Starting near the church at St Gennys, the walk heads down a track, across fields and a wooded valley to reach the coastpath. The route then follows the coast past Cleave Strand, down the steep-sided valley at Slade and up to Chipman Point. Shortly after, it turns inland and crosses fields and woods to reach Dizzard Farm. From here, it follows country lanes to reach the hamlet of Tresmorn, and continues on to Cleave Farm via tracks and footpaths. The walk then descends into the wooded valley at Cleave before finally heading back across fields and a track to St Gennys.

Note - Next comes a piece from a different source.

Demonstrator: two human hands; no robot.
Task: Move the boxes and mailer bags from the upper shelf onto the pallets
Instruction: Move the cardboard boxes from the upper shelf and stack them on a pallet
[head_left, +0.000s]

The walk starts from Port Isaac car park and goes down the hill to Port Gaverne, then around the headland where fulmars nest on the rock ledges, to where the cliff edge meets the lane at Cartway Cove. The walk follows the coast along Bounds Cliff to the deep ravine at Ranie Point and on to Barretts Zawn where slate was hauled up the beach by donkey through a tunnel in the cliff. The route follows the valley inland to the farm at Hendra and returns to Port Gaverne along the lane.
The route follows the coast path from Crackington Haven to Pencannow Point where there are panoramic views. The path zig-zags behind Great and Little Barton Strand to Castle Point where it passes the remnants of an Iron Age fort. The route continues past Cleave Strand, down the steep-sided valley at Slade and up to Chipman Point. The path skirts across the top of the ancient coastal woodland at Dizzard, passing Cancleave Strand and crossing Millook Common, before descending to Millook Haven. There is then a steep climb up Bridwill Point before the route levels out along Penhalt Cliff and reaches Widemouth Bay via the fossil beds of Wanson Mouth.
The route follows the coast path from Portreath towards Porthtowan passing the small coves and remnants of the clifftop mines. The route turns inland at Tobban Horse and follows small lanes across Nancekuke Common. The route then joins the Mining Trail back to Portreath which was once a tramway along which goods were shipped to and from the port. The last leg is past the harbour and lighthouse.
After a bus journey from Tintagel to Port Isaac, the walk follows the Cornish Coast Path along the rugged coastline from Port Isaac to Tintagel. The route passes the ancient settlement of Port Gaverne and follows the cliffs to Barretts Zawn where slate was carried by donkey through a tunnel from the clifftop. The walk continues past the abandoned hamlet of Dannonchapel to the large sandy beaches of Tregardock and Trebarwith Strand. From here the route passes Tintagel's ancient church and the castle before ending in Tintagel.